Work through the data line by line, gathering every line that has the word "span".

___

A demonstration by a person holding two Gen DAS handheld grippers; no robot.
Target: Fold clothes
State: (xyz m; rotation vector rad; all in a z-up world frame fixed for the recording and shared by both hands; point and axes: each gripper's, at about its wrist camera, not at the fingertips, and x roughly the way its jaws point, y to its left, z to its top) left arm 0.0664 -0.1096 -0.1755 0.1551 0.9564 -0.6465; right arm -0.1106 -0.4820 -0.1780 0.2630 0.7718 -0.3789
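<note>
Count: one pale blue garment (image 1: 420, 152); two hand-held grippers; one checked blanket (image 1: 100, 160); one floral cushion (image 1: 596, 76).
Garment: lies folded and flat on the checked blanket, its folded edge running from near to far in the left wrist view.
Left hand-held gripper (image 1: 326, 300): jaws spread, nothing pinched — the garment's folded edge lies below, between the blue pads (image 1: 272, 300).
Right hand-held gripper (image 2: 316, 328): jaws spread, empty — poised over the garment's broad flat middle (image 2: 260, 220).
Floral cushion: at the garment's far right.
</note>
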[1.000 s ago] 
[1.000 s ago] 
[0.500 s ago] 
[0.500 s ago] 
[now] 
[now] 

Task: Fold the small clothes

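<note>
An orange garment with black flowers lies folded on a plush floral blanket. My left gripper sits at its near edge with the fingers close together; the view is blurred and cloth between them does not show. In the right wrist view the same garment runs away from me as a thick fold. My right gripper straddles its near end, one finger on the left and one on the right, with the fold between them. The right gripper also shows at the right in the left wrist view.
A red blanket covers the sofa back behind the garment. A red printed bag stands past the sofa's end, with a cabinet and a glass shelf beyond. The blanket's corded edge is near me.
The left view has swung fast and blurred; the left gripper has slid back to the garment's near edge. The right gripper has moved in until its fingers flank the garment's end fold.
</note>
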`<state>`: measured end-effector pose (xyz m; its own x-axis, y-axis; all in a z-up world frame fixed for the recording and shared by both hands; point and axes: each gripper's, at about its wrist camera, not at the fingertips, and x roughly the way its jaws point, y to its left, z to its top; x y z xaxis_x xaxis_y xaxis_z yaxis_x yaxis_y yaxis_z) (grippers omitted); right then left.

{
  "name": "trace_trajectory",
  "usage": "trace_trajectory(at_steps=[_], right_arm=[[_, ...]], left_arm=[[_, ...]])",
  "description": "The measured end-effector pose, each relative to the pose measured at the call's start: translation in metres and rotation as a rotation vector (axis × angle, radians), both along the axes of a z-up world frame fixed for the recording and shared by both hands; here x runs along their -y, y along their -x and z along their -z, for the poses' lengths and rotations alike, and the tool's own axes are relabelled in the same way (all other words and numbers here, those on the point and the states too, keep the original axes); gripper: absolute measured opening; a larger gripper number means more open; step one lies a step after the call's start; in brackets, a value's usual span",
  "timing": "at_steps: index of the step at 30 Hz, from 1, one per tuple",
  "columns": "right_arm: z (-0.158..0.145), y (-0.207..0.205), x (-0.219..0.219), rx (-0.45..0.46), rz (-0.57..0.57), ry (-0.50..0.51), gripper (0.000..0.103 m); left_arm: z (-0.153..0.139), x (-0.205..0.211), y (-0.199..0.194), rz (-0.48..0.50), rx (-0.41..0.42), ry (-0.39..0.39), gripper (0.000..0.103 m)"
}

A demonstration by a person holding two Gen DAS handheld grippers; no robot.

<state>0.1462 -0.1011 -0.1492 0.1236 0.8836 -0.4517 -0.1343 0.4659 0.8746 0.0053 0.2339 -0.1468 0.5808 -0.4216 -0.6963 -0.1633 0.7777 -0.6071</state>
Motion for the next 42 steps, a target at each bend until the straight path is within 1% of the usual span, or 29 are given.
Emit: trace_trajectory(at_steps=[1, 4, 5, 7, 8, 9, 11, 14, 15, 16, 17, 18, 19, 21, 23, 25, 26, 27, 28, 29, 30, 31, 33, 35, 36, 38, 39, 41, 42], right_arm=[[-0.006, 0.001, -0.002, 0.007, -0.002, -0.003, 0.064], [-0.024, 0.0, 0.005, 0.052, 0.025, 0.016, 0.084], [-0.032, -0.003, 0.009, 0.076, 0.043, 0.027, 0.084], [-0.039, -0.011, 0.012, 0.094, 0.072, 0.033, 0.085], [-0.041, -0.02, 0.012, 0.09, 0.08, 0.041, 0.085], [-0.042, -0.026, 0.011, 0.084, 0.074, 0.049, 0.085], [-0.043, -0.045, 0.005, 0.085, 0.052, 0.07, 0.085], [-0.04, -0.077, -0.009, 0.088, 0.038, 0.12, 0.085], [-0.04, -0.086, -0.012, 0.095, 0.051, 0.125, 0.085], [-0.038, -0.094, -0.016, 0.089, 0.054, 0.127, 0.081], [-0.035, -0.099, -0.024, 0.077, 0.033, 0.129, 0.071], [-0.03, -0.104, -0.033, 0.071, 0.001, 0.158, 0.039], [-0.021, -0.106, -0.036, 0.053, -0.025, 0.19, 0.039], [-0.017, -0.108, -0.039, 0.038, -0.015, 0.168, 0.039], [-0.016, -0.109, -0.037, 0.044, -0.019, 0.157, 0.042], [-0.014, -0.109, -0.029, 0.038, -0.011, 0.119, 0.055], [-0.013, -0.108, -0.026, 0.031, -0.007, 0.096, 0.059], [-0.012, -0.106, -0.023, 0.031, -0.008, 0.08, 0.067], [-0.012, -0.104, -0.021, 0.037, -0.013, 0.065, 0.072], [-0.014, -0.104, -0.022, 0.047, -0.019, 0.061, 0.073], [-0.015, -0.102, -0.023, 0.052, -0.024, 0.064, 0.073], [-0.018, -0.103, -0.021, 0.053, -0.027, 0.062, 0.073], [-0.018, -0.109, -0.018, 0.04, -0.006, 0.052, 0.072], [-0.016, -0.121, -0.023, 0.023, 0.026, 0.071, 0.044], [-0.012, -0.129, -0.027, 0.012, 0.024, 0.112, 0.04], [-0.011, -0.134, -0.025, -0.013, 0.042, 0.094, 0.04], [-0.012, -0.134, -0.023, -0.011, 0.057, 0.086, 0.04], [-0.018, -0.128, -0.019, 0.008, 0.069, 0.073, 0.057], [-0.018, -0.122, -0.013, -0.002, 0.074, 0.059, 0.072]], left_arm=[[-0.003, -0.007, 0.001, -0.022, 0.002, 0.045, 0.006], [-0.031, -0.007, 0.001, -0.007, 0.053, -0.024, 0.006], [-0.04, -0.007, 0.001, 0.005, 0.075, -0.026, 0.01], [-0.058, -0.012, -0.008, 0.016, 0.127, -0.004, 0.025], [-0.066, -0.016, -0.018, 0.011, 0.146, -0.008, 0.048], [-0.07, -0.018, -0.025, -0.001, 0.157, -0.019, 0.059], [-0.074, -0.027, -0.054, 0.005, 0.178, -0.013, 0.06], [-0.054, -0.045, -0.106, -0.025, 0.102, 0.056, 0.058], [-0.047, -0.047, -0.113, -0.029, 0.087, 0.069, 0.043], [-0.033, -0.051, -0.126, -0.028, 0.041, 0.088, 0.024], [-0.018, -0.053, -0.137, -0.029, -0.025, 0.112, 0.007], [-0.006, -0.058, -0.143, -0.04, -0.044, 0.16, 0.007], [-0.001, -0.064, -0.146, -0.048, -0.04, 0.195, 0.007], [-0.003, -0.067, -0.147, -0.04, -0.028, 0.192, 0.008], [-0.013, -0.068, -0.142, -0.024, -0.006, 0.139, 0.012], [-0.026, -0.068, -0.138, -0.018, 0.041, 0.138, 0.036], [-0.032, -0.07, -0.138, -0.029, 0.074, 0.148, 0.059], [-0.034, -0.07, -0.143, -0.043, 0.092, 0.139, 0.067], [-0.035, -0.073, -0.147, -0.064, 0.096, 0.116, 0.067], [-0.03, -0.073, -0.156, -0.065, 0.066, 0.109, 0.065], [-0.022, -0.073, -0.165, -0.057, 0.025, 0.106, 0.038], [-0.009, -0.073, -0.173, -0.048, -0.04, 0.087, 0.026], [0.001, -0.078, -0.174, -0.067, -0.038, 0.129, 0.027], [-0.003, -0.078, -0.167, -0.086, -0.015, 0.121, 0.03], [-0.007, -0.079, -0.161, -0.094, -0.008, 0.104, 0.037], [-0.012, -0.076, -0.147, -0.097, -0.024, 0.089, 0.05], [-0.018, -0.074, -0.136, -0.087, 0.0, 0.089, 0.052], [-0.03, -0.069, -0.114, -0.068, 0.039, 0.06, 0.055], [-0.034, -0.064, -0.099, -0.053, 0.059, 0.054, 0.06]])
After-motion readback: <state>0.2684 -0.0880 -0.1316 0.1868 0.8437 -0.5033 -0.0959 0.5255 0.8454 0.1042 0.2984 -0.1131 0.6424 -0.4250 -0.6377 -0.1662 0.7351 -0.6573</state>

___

# REPLY TO THE EXERCISE
  "description": "The measured end-effector pose, each relative to the pose measured at the call's start: translation in metres and rotation as a rotation vector (axis × angle, radians), both along the axes of a z-up world frame fixed for the recording and shared by both hands; here x runs along their -y, y along their -x and z along their -z, for the poses' lengths and rotations alike, and the tool's own axes are relabelled in the same way (all other words and numbers here, those on the point and the states too, keep the original axes); gripper: absolute measured opening; a larger gripper number means more open; step one lies a step after the call's start; in brackets, a value's usual span",
Motion for the next 42 steps, a target at each bend until the straight path is within 1% of the usual span, or 29 are given.

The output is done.